NCERT Solutions for Class 7 Maths Chapter 10 Practical Geometry

NCERT Solutions for Class 7 Maths Chapter 10 Practical Geometry, are part of NCERT Solutions for Class 7 Maths. Here we have given NCERT Solutions for Class 7 Maths Chapter 10 Practical Geometry.

NCERT Solutions for Class 7 Maths Chapter 10 Practical Geometry

NCERT Solutions for Class 7 Maths Chapter 10 Practical Geometry Ex 10.1

Question 1.

Draw a line, say, AB, take a point C outside it. Through C, draw a line parallel to AB using ruler and compasses only.

Solution:

Steps of Construction

1. Draw a line AB.
2. Take a point C outside it.
3. Take any point D on AB.
4. Join C to D.
   
   
5. with D as centre and a convenient radius, draw an arc cutting AB at F and CD at E.
6. Now with C as centre and the same radius as in step 5, draw an arc GH cutting CD at I.
7. Place the pointed tip of the compasses at F and adjust the opening so that the pencil tip is at E.
8. With the same opening as in step 7 and with I as centre, draw an arc cutting the arc GH at J.
9. Now join CJ to draw a line ‘KL’. Then KL is the required line.

Question 2.

Draw a line l. Draw a perpendicular to l at any point on l. On this perpendicular choose a point X, 4 cm away from l. Through X, draw a line m parallel to l.

Solution:

Steps of Construction

1. Draw a line l.
2. Take any point A on line l.
   
   
3. Construct an angle of 90° at point A of line l and draw a line AL perpendicular to line l.
4. Mark a point X on AL such that AX = 4 cm.
5. At X construct an angle of 90° and draw a line XC perpendicular to line AL.
6. Then line XC (line m) is the required line through X such that m || l.

Question 3.

Let l be a line and P be a point not on l.
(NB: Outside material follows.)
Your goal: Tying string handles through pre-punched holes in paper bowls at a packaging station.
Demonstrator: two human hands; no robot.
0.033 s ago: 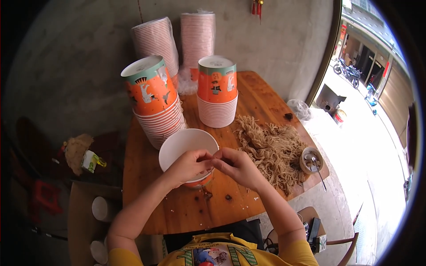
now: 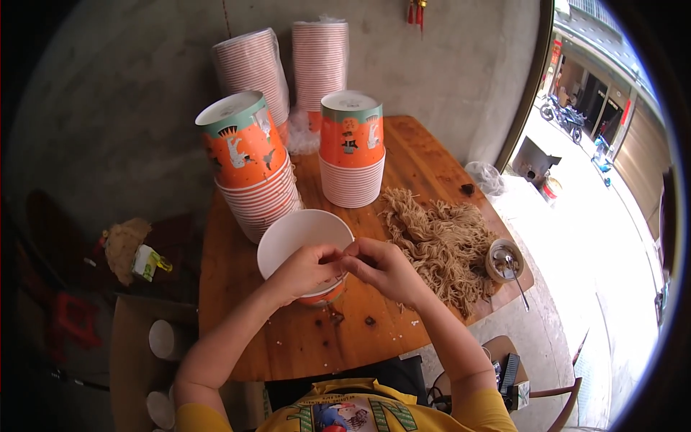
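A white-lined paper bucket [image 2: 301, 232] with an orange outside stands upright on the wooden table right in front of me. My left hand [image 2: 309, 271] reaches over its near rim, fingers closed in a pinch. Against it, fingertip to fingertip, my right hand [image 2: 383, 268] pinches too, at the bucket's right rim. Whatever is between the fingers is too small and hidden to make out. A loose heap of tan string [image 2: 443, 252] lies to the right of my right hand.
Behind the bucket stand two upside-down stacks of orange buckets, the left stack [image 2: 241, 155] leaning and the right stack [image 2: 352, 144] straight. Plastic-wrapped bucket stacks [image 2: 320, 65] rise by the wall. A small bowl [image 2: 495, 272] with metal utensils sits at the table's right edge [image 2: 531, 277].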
Through P, draw a line m parallel to l. Now join P to any point Q on l. Choose any other point R on m. Through R, draw a line parallel to PQ. Let this meet l at S. What shape do the two sets of parallel lines enclose?

Solution:

Steps of Construction

1. Draw a line l and take a point P not on it.
2. Take any point Q on l.
3. Join Q to P.
   
   
4. Draw a line m parallel to the line l, as shown in figure. Then line m || line l.
5. Join P to any point Q on l.
6. Choose any point Ronm.
7. Join R to Q.
8. Through R, draw a line n parallel to the line PQ.
9. Let the line n meet the line l at S.
10. Then, the shape enclosed by the two sets of parallel lines is a parallelogram.
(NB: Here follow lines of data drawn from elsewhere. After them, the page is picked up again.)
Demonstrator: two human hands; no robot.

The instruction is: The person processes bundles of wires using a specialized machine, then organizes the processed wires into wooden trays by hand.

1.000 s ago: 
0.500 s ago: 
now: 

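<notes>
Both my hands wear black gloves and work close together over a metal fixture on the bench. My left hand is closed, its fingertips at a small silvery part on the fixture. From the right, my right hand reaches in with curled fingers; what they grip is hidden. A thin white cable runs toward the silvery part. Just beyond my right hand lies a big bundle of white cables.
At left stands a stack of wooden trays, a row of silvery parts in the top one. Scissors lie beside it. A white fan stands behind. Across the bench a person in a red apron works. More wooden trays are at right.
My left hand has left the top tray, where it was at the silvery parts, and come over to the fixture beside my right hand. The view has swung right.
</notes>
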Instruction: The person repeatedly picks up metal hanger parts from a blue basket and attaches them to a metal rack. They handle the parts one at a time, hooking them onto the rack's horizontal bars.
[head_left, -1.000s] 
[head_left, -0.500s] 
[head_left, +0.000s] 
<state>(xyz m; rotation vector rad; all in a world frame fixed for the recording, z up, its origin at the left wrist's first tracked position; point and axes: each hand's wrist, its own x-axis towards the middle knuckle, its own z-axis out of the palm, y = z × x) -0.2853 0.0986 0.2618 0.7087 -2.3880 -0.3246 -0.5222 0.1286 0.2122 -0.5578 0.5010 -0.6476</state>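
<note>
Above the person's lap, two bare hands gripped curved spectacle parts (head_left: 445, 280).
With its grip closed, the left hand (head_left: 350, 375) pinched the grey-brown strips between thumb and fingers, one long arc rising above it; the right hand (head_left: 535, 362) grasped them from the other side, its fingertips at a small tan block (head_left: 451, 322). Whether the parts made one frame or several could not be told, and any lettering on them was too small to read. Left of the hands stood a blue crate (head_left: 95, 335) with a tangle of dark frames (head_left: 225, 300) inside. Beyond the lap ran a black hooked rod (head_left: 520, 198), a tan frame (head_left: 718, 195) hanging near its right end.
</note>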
NCERT Solutions for Class 7 Maths Chapter 10 Practical Geometry Ex 10.2

Question 1.

Construct A XYZ in which XY = 4.5 cm, YZ = 5 cm and, ZX = 6 cm.

Solution:

Steps of Construction

1. Draw a line segment YZ of length 5 cm.
   
   
2. With Y as centre, draw an arc of radius 4.5 cm.
3. With Z as centre, draw an arc of radius 6 cm,
4. Mark the point of intersection of arcs as X.
5. Join XY and XZ. ∆ XYZ is now ready.

Question 2.

Construct an equilateral triangle of side 5.5 cm.

Solution:

Steps of Construction

1. Draw a line segment BC of length 5.5 cm.
2. With B as centre, draw an arc of radius 5.5 cm.
   
   
3. With C as centre, draw an arc of radius 5.5 cm.
4. Mark the point of intersection of arcs as A.
5. Join AB and AC. Equilateral ∆ ABC is now ready.

Question 3.

Draw ∆ PQR with PQ = 4 cm, QR =3.5 cm and PR = 4 cm. What type of triangle is this?

Solution:

Steps of Construction

1. Draw a line segment QR of length 3.5 cm.
2. With Q as centre, draw an arc of radius 4 cm.
3. With R as centre, draw an arc of radius 4 cm.
   
   
4. Mark the point of intersection of arcs as P.
5. Join PQ and PR.

∆ PQR is now ready,

∵ PQ = PR

∴ ∆ PQR is isosceles.

Question 4.

Construct ∆ ABC such that AB = 2.5 cm, BC = 6 cm and AC = 6.5 cm. Measure ∠B.

Solution:

Steps of Construction

1. Draw a line segment BC of length 6 cm.
   
   
2. With B as centre, draw an arc of radius 2.5 cm.
3. With C as centre, draw an arc of radius 6.5 cm.
4. Mark the point of intersection of arcs as A.
5. Join AB and AC.

∆ ABC is now ready.

On measurement, ∠B = 90°.

NCERT Solutions for Class 7 Maths Chapter 10 Practical Geometry Ex 10.3

Question 1.

Construct ADEF such that DE = 5 cm, DF 3 cm, and m ∠EDF = 90°.

Solution:

Steps of Construction

1. Draw a line segment DE of length 5 cm.
   
   
2. At D, draw DX making 90° with DE.
3. With D as centre, draw an arc of radius 3 cm. It cuts DX at the point F.
4. Join FE.
   
   ∆ DEF is now obtained.

Question 2.

Construct an isosceles triangle in which the length of each of its equal sides is 6.5 cm and the angle between them is 110°.

Solution:

Steps of Construction

1. Draw a line segment QR of length 6.5 cm.
2. At Q, draw QX making 110° with QR, using a protractor.
   
   
3. With Q as centre, draw an arc of radius 6.5 cm. It cuts QX at P.
4. Join PR
   
   ∆ PQR is now obtained.

Question 3.

Construct ∆ ABC with BC = 7.5 cm, AC = 5 cm and m ∠C = 60°.

Solution:

Steps of Construction

1. Draw a line segment BC of length 7.5 cm.
   
   
2. At C, draw CX making 60° with CB
3. With C as centre, draw an arc of radius 5 cm. It cuts CX at A.
4. Join AB. ∆ ABC is now obtained.

NCERT Solutions for Class 7 Maths Chapter 10 Practical Geometry Ex 10.4

Question 1.

Construct ∆ ABC, given m ∠A = 60°, m ∠B = 30° and AB = 5.8 cm.

Solution:

Steps of Construction

1. Draw AB of length 5.8 cm.
   
   
2. At A, draw a ray AP making an angle of 60° with AB.
3. At B, draw a ray BQ making an angle of 30° with BA.
4. Mark the point of intersection of two rays as C.

∆ ABC is now completed.

Question 2.

Construct ∆ PQR if PQ = 5 cm, m ∠PQR = 105° and m ∠QRP = 40°.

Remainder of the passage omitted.